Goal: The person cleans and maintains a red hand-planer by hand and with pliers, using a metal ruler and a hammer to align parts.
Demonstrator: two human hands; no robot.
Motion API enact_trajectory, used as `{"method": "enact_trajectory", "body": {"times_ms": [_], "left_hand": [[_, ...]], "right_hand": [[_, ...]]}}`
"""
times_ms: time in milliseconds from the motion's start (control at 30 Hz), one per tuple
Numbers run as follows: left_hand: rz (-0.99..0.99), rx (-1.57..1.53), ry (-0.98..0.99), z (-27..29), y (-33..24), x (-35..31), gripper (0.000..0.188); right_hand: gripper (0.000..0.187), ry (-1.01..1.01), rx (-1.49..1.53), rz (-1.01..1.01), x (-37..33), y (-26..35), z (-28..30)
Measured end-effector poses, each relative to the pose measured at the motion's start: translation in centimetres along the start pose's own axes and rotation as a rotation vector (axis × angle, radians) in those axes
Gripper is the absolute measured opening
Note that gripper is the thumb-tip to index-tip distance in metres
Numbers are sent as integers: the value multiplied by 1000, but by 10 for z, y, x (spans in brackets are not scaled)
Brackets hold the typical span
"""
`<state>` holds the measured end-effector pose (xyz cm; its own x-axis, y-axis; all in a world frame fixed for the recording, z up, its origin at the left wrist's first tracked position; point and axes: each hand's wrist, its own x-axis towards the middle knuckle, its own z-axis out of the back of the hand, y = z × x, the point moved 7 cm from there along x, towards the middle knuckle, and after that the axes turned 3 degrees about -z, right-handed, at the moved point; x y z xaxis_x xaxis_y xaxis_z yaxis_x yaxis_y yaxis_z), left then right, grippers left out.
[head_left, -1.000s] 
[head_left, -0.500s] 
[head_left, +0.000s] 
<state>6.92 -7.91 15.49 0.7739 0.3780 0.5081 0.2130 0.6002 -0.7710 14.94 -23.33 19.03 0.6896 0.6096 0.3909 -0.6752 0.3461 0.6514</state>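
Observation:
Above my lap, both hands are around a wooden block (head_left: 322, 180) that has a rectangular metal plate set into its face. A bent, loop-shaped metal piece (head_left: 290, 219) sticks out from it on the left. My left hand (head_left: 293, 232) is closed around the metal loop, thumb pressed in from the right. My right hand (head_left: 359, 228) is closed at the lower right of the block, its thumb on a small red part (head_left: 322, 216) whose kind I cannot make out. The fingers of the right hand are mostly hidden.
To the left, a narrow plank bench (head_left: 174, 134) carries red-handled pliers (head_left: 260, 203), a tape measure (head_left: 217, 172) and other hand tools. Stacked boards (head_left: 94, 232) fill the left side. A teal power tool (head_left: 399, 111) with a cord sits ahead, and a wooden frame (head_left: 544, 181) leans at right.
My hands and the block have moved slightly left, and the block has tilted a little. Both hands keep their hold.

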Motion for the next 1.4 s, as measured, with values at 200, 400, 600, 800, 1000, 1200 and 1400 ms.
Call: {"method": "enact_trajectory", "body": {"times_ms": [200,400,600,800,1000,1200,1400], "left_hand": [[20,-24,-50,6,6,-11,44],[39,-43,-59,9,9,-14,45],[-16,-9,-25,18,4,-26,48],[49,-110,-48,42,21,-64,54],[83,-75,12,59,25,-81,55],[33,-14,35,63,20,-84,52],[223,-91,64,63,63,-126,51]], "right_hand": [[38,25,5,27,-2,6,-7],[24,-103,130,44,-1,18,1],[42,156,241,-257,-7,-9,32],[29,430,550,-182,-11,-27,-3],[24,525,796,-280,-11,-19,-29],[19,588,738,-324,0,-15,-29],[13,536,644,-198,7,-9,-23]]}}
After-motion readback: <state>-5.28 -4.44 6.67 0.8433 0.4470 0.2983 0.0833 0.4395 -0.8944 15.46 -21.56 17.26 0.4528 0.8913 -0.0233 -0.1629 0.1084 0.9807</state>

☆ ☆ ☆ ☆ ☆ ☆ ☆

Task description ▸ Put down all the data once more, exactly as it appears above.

Solution for this task ▸
Goal: The person cleans and maintains a red hand-planer by hand and with pliers, using a metal ruler and a hammer to align parts.
Demonstrator: two human hands; no robot.
Motion API enact_trajectory, used as `{"method": "enact_trajectory", "body": {"times_ms": [_], "left_hand": [[_, ...]], "right_hand": [[_, ...]]}}`
"""
times_ms: time in milliseconds from the motion's start (control at 30 Hz), one per tuple
Numbers run as follows: left_hand: rz (-0.99..0.99), rx (-1.57..1.53), ry (-0.98..0.99), z (-27..29), y (-33..24), x (-35..31), gripper (0.000..0.188); right_hand: gripper (0.000..0.187), ry (-1.01..1.01), rx (-1.49..1.53), rz (-1.01..1.01), x (-37..33), y (-26..35), z (-28..30)
Measured end-effector poses, each relative to the pose measured at the motion's start: translation in centimetres along the start pose's own axes and rotation as a rotation vector (axis × angle, radians) in those axes
Gripper is the absolute measured opening
Note that gripper is the thumb-tip to index-tip distance in metres
Numbers are sent as integers: the value multiplied by 1000, but by 10 for z, y, x (spans in brackets are not scaled)
Brackets hold the typical span
"""
`<state>` holds the measured end-effector pose (xyz cm; its own x-axis, y-axis; all in a world frame fixed for the recording, z up, its origin at the left wrist's first tracked position; point and axes: each hand's wrist, its own x-axis towards the middle knuckle, its own z-axis out of the back of the hand, y = z × x, the point moved 7 cm from there along x, towards the middle knuckle, and after that the axes turned 3 degrees about -z, right-handed, at the moved point; x y z xaxis_x xaxis_y xaxis_z yaxis_x yaxis_y yaxis_z), left then right, grippers left out.
[head_left, -1.000s] 
[head_left, -0.500s] 
[head_left, +0.000s] 
<state>6.92 -7.91 15.49 0.7739 0.3780 0.5081 0.2130 0.6002 -0.7710 14.94 -23.33 19.03 0.6896 0.6096 0.3909 -0.6752 0.3461 0.6514</state>
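Observation:
Above my lap, both hands are around a wooden block (head_left: 322, 180) that has a rectangular metal plate set into its face. A bent, loop-shaped metal piece (head_left: 290, 219) sticks out from it on the left. My left hand (head_left: 293, 232) is closed around the metal loop, thumb pressed in from the right. My right hand (head_left: 359, 228) is closed at the lower right of the block, its thumb on a small red part (head_left: 322, 216) whose kind I cannot make out. The fingers of the right hand are mostly hidden.
To the left, a narrow plank bench (head_left: 174, 134) carries red-handled pliers (head_left: 260, 203), a tape measure (head_left: 217, 172) and other hand tools. Stacked boards (head_left: 94, 232) fill the left side. A teal power tool (head_left: 399, 111) with a cord sits ahead, and a wooden frame (head_left: 544, 181) leans at right.
My hands and the block have moved slightly left, and the block has tilted a little. Both hands keep their hold.
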
Motion for the next 1.4 s, as measured, with values at 200, 400, 600, 800, 1000, 1200 and 1400 ms.
Call: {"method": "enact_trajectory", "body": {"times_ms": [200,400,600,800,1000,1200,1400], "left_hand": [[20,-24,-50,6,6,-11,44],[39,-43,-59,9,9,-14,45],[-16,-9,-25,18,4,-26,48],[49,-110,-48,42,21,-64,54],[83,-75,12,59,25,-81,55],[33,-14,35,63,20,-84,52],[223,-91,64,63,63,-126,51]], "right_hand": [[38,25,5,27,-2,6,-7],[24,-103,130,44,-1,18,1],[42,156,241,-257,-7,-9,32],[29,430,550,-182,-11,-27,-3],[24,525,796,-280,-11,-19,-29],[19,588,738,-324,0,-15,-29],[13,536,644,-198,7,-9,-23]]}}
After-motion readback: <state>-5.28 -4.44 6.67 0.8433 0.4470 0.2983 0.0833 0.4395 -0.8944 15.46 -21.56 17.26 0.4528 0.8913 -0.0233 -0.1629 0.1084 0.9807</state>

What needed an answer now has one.